Pyparsing using Forward to parse recursive expressions
I am trying to parse an expression recursively. I have followed several tutorials and it seems to me that Forward () is the class I need. However, something seemingly is just causing me problems.
Here is the code I wrote
from pyparsing import *
exp = Forward()
integer = Word(nums)
exp << (integer | (exp + '+' + exp))
input = "1+1"
print exp.parseString(input)
I want it to return ['1','+','1']
, but only returns['1']
Help is greatly appreciated.
There are several questions here. In ascending order of importance:
- parseString will not throw an exception if there is additional text after the parsed content. Use
exp.parseString(input, parseAll=True)
- '|' it is MatchFirst, not MatchLongest. Since your whole is first, it will be matched first. Then the parser itself does not work for "+". If you want the longest match, use the "^" operator.
- The Biggie: Once you convert to '^' (or reorder expressions to put
exp + exp
first, in front of an integer), you find yourself blowing up the maximum recursion depth. This is because this analyzer has a left recursive definitionexp
. That is, in order to analyzeexp
, it must analyzeexp
, for which it must analyzeexp
, etc. In general, many published BNFs use recursion to describe such a repeating structure, but pyparsing doesn't do the necessary lookahead / backtrack for this to work.

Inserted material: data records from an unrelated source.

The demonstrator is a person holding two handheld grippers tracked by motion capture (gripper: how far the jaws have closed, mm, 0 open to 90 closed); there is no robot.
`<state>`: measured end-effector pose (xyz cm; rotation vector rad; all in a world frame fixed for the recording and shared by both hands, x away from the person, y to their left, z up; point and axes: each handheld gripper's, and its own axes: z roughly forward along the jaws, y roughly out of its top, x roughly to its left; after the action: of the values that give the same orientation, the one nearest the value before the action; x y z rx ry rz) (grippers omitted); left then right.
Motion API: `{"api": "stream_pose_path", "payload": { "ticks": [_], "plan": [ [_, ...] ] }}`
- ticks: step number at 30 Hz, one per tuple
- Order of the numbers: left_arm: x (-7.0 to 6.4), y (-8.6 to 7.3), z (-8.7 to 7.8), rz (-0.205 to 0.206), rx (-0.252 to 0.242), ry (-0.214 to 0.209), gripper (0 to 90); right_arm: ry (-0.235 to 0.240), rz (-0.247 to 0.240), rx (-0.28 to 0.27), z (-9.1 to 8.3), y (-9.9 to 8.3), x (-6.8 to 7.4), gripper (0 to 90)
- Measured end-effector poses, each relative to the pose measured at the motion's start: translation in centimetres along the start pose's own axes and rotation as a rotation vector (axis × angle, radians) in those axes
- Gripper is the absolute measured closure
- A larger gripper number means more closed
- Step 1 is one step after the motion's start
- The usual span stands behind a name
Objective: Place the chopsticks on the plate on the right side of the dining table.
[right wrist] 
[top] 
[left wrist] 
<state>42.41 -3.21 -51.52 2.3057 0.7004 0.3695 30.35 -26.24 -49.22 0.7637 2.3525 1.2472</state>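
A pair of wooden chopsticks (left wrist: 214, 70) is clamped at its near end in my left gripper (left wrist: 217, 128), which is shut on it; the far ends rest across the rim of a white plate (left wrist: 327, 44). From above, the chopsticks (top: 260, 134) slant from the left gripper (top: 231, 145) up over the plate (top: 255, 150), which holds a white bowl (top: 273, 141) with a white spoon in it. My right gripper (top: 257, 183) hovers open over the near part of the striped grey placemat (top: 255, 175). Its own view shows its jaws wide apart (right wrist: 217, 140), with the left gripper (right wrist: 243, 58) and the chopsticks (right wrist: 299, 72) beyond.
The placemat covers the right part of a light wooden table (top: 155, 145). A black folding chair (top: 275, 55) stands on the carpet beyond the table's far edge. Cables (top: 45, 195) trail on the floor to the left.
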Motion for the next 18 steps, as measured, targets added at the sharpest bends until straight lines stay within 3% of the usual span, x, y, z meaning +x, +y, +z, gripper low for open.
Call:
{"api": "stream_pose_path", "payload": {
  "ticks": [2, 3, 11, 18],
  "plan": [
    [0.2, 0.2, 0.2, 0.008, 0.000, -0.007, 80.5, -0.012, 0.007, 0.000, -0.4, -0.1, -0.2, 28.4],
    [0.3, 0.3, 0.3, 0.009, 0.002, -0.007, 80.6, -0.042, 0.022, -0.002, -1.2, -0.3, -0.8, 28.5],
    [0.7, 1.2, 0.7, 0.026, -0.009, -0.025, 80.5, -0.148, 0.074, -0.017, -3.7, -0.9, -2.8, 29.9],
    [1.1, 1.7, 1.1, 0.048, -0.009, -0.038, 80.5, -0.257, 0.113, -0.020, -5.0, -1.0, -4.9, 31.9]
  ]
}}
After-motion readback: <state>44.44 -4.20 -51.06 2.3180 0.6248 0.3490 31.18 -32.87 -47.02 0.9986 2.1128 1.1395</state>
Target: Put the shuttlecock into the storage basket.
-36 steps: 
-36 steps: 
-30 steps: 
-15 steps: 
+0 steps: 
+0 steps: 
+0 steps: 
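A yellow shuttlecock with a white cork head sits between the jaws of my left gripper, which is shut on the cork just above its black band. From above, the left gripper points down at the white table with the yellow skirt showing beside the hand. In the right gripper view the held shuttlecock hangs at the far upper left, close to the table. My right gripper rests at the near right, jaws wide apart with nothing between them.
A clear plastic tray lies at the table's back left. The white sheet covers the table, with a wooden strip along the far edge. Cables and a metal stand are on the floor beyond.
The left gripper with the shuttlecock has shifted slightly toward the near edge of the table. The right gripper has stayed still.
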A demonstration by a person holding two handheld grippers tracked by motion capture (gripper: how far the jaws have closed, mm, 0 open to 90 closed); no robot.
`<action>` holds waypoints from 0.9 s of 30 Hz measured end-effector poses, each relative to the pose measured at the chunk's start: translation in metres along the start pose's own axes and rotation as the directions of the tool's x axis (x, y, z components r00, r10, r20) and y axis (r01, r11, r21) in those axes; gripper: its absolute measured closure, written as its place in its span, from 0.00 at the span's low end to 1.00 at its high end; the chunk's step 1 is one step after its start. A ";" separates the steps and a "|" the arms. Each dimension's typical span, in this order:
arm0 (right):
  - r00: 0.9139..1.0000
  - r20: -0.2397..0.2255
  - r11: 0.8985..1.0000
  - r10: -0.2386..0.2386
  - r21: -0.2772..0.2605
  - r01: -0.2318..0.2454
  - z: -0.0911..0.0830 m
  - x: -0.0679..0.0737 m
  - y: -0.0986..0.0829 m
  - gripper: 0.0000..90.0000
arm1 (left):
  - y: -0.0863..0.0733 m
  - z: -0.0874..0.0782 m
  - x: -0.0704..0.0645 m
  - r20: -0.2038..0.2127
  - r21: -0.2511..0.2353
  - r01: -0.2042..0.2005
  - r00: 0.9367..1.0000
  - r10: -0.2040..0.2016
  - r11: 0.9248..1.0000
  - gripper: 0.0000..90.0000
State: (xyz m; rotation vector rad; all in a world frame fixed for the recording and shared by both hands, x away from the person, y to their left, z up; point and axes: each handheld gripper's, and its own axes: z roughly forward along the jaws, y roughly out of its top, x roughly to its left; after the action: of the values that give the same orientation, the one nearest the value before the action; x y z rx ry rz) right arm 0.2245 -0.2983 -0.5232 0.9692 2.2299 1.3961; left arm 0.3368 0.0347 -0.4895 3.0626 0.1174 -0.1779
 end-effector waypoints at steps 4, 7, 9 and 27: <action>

Try itexp <<= integer + ZeroOrMore('+' + integer) | '(' + exp + ')'
- this expression is not left-recursive, sinceexp
you must pass the opening parenthesis before parsing the nested ones .
EDIT: Sorry, I was too quick in my previous sentence, here is the correct way to parse a recursive expression:
from pyparsing import *
exp = Forward()
LPAR, RPAR = map(Suppress, "()")
integer = Word(nums)
term = integer | Group(LPAR + exp + RPAR)
exp << term + ZeroOrMore('+' + term)
input = "(1+1) + 1"
print(exp.parseString(input))
prints
[['1', '+', '1'], '+', '1']
If you follow through the code, you'll see recursion: exp
defined with term
, and term
defined with exp
. An example fourFn.py
is close to this style; since writing this, I've added a method infixNotation
in pyparsing that will allow you to write:
exp = infixNotation(integer, [
('+', 2, opAssoc.LEFT),
])
infixNotation
performs internal recursive definitions, implicitly defines an expression, '(' + exp + ')'
and simplifies the implementation of an operator system with operation precedence.